Weekly transdermal contraception is already available in the US, but estrogen exposure has been a longstanding issue in patch development and labeling. The currently approved norelgestromin/ethinyl estradiol patch, marketed as Xulane and previously as Ortho Evra, carries class warnings typical of combined hormonal contraceptives, including thromboembolic risk, and labeling has noted higher steady-state estrogen exposure relative to a 35-µg oral contraceptive in prior FDA reviews.3 A lower-estrogen patch could therefore be of interest if efficacy, bleeding control, and adhesion are maintained, though whether lower systemic estrogen exposure will translate into a clinically meaningful safety advantage would require more complete comparative data.

The ACOG abstracts suggest Viatris is trying to address several practical questions that influence real-world patch use. Two posters focus on adhesion performance, including under “extreme conditions,” and another compares multiple-dose pharmacokinetics of norelgestromin and ethinyl estradiol with those of an oral contraceptive.1 Adhesion matters because partial or complete detachment can affect hormone delivery, adherence, and patient confidence. Cycle control data may also be important, as unscheduled bleeding remains a common reason for dissatisfaction or discontinuation with hormonal contraception.4

Key Facts

  • Drug: MR-100A-01
  • Class: CHC transdermal patch
  • Indication: Investigational contraception
  • Population: BMI lower than 30 kg/m²
  • Study: NCT05139121, phase 3
  • Design: Open-label, single-arm
  • Endpoints: Efficacy, safety, adhesion
  • Other data: PK and cycle control
  • Safety signal: Not quantified in release
  • Status: FDA NDA under review, US
  • PDUFA date: July 30, 2026

The broader contraceptive landscape has shifted toward greater personalization of method choice, with attention to route of administration, contraindications, adherence burden, and patient preference.
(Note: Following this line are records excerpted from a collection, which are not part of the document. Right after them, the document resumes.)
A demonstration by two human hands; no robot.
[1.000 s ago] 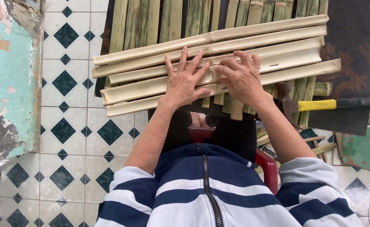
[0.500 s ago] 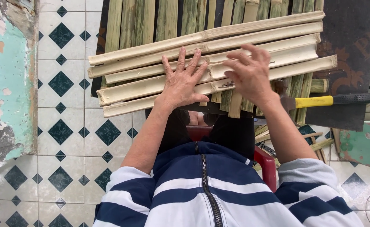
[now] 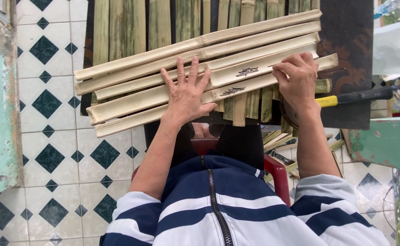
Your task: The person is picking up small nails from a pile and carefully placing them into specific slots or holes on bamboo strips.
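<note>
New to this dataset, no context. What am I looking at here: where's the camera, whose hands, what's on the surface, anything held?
There is no machine: a person works with two bare hands. The single picture comes from a camera worn on that person's head, looking straight down, so you see the striped jacket and both forearms.

The left hand lies flat, fingers spread, on a row of pale split bamboo slats laid crosswise. The right hand rests curled on the right ends of the same slats. Neither hand lifts anything; both press on the slats.

Under them, greener bamboo strips run the other way over a dark board. A tool with a yellow and black handle lies to the right. The floor is white tile with dark diamonds.
</note>
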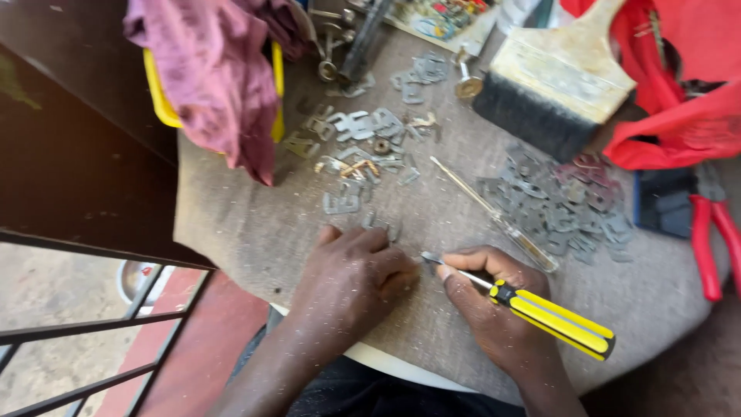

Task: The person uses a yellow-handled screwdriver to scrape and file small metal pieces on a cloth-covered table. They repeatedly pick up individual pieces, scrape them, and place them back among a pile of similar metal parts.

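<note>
My right hand [490,297] grips a screwdriver with a yellow and black handle [556,320]; its metal tip [432,259] points left toward my left hand. My left hand [351,282] lies knuckles up on the grey worktop [255,224], fingers curled over something small that I cannot make out. Just beyond my left fingers lie small grey metal plates [343,202]. A second screwdriver with a clear handle [494,216] rests on the worktop above my right hand.
A wide paintbrush [556,77] lies at the back right beside red cloth [679,116]. Red-handled pliers [714,239] sit at the right edge. A maroon rag [216,69] hangs over a yellow container [158,100]. Several more metal plates [563,201] are heaped on the right.
</note>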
Combined hormonal methods remain widely used, but they are not appropriate for all patients, particularly those with certain cardiovascular risk factors, migraine with aura, smoking at older reproductive ages, or other contraindications outlined in the US Medical Eligibility Criteria for Contraceptive Use.4 For eligible patients who want to avoid daily dosing, nonoral methods such as patches, rings, injections, implants, and intrauterine devices offer varying tradeoffs in convenience, hormone exposure, and efficacy.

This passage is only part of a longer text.